Please repeat the listing below in its entirety, exactly.

:: Source material ::

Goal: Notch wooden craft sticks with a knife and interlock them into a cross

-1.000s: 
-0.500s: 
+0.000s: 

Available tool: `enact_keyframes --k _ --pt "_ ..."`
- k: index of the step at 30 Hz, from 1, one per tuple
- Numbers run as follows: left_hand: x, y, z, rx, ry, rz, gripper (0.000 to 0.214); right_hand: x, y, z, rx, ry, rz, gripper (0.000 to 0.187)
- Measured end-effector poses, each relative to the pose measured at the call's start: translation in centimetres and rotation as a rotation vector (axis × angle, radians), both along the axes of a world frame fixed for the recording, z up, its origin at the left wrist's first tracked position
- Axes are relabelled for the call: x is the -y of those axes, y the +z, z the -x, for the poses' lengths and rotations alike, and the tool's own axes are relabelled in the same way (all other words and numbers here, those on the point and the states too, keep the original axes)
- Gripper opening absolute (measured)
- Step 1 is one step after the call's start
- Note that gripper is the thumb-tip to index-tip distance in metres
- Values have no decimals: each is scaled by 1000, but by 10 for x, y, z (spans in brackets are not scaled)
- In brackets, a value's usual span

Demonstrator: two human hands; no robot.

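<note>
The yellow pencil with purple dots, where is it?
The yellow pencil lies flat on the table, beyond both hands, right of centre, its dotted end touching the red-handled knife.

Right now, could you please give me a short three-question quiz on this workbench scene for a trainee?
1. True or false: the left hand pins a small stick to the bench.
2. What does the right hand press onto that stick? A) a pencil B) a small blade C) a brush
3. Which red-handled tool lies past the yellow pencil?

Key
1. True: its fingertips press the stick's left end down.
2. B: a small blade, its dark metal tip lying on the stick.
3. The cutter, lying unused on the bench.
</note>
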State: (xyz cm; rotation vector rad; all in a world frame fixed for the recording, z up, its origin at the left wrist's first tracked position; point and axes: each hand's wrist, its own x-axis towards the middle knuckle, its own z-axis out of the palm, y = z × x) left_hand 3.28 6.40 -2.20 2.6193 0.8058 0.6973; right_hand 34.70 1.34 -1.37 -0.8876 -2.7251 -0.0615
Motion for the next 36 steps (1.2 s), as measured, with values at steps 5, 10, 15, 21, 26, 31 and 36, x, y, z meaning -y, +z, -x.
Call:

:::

> [Answer]:
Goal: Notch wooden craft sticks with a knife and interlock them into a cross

-1.000s: 
-0.500s: 
+0.000s: 

Available tool: `enact_keyframes --k _ --pt "_ ..."`
- k: index of the step at 30 Hz, from 1, one per tuple
- Numbers run as follows: left_hand: x, y, z, rx, ry, rz, gripper (0.000 to 0.214); right_hand: x, y, z, rx, ry, rz, gripper (0.000 to 0.187)
- Measured end-effector poses, each relative to the pose measured at the call's start: translation in centimetres and rotation as a rotation vector (axis × angle, radians), both along the axes of a world frame fixed for the recording, z up, its origin at the left wrist's first tracked position
- Axes are relabelled for the call: x is the -y of those axes, y the +z, z the -x, for the poses' lengths and rotations alike, and the tool's own axes are relabelled in the same way (all other words and numbers here, those on the point and the states too, keep the original axes)
- Gripper opening absolute (measured)
- Step 1 is one step after the call's start
- Note that gripper is the thumb-tip to index-tip distance in metres
- Values have no decimals: each is scaled by 1000, but by 10 for x, y, z (spans in brackets are not scaled)
- In brackets, a value's usual span

Demonstrator: two human hands; no robot.

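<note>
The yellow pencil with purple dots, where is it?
The yellow pencil lies flat on the table, beyond both hands, right of centre, its dotted end touching the red-handled knife.

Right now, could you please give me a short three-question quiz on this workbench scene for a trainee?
1. True or false: the left hand pins a small stick to the bench.
2. What does the right hand press onto that stick? A) a pencil B) a small blade C) a brush
3. Which red-handled tool lies past the yellow pencil?

Key
1. True: its fingertips press the stick's left end down.
2. B: a small blade, its dark metal tip lying on the stick.
3. The cutter, lying unused on the bench.
</note>
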State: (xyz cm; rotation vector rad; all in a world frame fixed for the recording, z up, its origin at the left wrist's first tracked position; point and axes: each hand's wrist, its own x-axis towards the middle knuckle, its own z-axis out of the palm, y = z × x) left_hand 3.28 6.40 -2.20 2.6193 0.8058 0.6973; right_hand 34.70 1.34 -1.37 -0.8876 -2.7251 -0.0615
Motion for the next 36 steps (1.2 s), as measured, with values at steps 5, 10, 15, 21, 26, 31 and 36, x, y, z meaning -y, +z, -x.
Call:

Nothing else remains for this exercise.